● Required work: Retype all of the data. Every line must match exactly.

● Collected data:
Start of Block

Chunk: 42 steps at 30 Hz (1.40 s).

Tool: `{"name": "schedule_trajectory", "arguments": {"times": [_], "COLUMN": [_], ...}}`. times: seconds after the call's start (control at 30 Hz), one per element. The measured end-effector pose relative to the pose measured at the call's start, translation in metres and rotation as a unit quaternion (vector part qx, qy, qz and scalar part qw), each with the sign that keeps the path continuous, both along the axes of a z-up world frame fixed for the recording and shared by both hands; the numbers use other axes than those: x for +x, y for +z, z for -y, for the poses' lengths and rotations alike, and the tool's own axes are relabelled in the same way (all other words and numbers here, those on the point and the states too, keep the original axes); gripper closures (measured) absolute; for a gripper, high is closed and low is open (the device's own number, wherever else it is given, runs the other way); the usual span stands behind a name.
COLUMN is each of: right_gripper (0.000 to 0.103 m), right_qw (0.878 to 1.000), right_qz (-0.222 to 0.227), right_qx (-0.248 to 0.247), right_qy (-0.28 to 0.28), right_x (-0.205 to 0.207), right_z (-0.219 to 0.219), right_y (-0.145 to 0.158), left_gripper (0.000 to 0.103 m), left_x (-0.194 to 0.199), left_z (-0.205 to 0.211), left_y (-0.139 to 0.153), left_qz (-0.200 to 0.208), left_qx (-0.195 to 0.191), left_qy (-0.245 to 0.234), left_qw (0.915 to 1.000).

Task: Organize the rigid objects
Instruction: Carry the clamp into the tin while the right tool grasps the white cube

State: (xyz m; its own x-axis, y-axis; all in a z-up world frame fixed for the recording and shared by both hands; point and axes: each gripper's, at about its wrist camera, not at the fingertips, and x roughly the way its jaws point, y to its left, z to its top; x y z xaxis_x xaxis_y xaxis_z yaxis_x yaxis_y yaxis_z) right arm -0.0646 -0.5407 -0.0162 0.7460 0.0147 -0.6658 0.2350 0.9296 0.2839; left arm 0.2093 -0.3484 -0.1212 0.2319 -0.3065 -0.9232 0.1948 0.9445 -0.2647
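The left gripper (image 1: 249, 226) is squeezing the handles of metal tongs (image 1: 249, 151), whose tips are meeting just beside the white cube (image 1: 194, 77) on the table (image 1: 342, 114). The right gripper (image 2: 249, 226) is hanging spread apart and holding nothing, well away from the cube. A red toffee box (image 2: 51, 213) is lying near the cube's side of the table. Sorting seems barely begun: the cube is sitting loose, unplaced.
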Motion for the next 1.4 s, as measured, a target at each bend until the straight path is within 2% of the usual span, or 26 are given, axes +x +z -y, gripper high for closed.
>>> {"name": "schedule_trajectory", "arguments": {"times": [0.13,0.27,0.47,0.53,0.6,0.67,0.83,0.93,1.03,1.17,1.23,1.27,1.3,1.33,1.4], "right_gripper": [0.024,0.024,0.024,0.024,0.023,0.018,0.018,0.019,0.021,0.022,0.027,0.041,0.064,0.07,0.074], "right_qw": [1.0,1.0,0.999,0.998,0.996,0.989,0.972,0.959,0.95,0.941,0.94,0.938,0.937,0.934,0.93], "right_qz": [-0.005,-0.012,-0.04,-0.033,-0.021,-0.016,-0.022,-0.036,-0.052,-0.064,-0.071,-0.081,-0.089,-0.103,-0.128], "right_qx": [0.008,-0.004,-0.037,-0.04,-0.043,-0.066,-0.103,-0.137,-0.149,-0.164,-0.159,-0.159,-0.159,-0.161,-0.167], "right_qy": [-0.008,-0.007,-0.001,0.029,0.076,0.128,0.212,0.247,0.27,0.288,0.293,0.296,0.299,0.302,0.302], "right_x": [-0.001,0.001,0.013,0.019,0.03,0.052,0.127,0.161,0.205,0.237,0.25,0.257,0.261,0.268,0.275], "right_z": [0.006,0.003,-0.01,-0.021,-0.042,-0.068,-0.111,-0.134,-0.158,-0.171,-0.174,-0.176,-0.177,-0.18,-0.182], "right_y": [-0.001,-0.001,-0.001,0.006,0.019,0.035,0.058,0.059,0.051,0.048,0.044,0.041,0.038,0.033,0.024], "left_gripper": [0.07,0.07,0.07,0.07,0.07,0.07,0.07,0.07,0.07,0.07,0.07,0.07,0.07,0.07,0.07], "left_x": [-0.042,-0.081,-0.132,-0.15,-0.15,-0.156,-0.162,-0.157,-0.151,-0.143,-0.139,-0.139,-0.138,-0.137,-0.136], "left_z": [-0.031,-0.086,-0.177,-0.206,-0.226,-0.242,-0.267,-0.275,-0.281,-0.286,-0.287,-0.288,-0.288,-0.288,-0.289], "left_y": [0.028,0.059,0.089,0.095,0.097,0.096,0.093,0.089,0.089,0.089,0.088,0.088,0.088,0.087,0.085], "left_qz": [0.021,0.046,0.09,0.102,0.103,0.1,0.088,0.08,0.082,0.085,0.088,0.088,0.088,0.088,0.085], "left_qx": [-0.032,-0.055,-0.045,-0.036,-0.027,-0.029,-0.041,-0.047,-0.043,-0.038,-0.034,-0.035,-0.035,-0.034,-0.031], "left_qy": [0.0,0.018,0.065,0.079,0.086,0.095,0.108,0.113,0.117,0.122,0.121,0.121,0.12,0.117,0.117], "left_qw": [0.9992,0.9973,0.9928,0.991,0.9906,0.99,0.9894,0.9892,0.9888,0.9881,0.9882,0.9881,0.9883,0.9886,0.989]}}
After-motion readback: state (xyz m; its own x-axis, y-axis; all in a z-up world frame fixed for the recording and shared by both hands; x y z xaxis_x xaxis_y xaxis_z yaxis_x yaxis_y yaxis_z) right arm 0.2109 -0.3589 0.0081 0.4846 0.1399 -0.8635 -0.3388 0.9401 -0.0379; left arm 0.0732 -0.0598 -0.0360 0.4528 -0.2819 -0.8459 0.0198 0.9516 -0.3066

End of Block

● Written reply:
Chunk: 42 steps at 30 Hz (1.40 s).

Tool: `{"name": "schedule_trajectory", "arguments": {"times": [_], "COLUMN": [_], ...}}`. times: seconds after the call's start (control at 30 Hz), one per element. The measured end-effector pose relative to the pose measured at the call's start, translation in metres and rotation as a unit quaternion (vector part qx, qy, qz and scalar part qw), each with the sign that keeps the path continuous, both along the axes of a z-up world frame fixed for the recording and shared by both hands; the numbers use other axes than those: x for +x, y for +z, z for -y, for the poses' lengths and rotations alike, and the tool's own axes are relabelled in the same way (all other words and numbers here, those on the point and the states too, keep the original axes); gripper closures (measured) absolute; for a gripper, high is closed and low is open (the device's own number, wherever else it is given, runs the other way); the usual span stands behind a name.
COLUMN is each of: right_gripper (0.000 to 0.103 m), right_qw (0.878 to 1.000), right_qz (-0.222 to 0.227), right_qx (-0.248 to 0.247), right_qy (-0.28 to 0.28), right_x (-0.205 to 0.207), right_z (-0.219 to 0.219), right_y (-0.145 to 0.158), left_gripper (0.000 to 0.103 m), left_x (-0.194 to 0.199), left_z (-0.205 to 0.211), left_y (-0.139 to 0.153), left_qz (-0.200 to 0.208), left_qx (-0.195 to 0.191), left_qy (-0.245 to 0.234), left_qw (0.915 to 1.000).

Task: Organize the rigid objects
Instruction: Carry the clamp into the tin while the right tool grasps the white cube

State: (xyz m; its own x-axis, y-axis; all in a z-up world frame fixed for the recording and shared by both hands; point and axes: each gripper's, at about its wrist camera, not at the fingertips, and x roughly the way its jaws point, y to its left, z to its top; x y z xaxis_x xaxis_y xaxis_z yaxis_x yaxis_y yaxis_z) right arm -0.0646 -0.5407 -0.0162 0.7460 0.0147 -0.6658 0.2350 0.9296 0.2839; left arm 0.2093 -0.3484 -0.1212 0.2319 -0.3065 -0.9232 0.1948 0.9445 -0.2647
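The left gripper (image 1: 249, 226) is squeezing the handles of metal tongs (image 1: 249, 151), whose tips are meeting just beside the white cube (image 1: 194, 77) on the table (image 1: 342, 114). The right gripper (image 2: 249, 226) is hanging spread apart and holding nothing, well away from the cube. A red toffee box (image 2: 51, 213) is lying near the cube's side of the table. Sorting seems barely begun: the cube is sitting loose, unplaced.
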Motion for the next 1.4 s, as measured, a target at each bend until the straight path is within 2% of the usual span, or 26 are given, axes +x +z -y, gripper high for closed.
>>> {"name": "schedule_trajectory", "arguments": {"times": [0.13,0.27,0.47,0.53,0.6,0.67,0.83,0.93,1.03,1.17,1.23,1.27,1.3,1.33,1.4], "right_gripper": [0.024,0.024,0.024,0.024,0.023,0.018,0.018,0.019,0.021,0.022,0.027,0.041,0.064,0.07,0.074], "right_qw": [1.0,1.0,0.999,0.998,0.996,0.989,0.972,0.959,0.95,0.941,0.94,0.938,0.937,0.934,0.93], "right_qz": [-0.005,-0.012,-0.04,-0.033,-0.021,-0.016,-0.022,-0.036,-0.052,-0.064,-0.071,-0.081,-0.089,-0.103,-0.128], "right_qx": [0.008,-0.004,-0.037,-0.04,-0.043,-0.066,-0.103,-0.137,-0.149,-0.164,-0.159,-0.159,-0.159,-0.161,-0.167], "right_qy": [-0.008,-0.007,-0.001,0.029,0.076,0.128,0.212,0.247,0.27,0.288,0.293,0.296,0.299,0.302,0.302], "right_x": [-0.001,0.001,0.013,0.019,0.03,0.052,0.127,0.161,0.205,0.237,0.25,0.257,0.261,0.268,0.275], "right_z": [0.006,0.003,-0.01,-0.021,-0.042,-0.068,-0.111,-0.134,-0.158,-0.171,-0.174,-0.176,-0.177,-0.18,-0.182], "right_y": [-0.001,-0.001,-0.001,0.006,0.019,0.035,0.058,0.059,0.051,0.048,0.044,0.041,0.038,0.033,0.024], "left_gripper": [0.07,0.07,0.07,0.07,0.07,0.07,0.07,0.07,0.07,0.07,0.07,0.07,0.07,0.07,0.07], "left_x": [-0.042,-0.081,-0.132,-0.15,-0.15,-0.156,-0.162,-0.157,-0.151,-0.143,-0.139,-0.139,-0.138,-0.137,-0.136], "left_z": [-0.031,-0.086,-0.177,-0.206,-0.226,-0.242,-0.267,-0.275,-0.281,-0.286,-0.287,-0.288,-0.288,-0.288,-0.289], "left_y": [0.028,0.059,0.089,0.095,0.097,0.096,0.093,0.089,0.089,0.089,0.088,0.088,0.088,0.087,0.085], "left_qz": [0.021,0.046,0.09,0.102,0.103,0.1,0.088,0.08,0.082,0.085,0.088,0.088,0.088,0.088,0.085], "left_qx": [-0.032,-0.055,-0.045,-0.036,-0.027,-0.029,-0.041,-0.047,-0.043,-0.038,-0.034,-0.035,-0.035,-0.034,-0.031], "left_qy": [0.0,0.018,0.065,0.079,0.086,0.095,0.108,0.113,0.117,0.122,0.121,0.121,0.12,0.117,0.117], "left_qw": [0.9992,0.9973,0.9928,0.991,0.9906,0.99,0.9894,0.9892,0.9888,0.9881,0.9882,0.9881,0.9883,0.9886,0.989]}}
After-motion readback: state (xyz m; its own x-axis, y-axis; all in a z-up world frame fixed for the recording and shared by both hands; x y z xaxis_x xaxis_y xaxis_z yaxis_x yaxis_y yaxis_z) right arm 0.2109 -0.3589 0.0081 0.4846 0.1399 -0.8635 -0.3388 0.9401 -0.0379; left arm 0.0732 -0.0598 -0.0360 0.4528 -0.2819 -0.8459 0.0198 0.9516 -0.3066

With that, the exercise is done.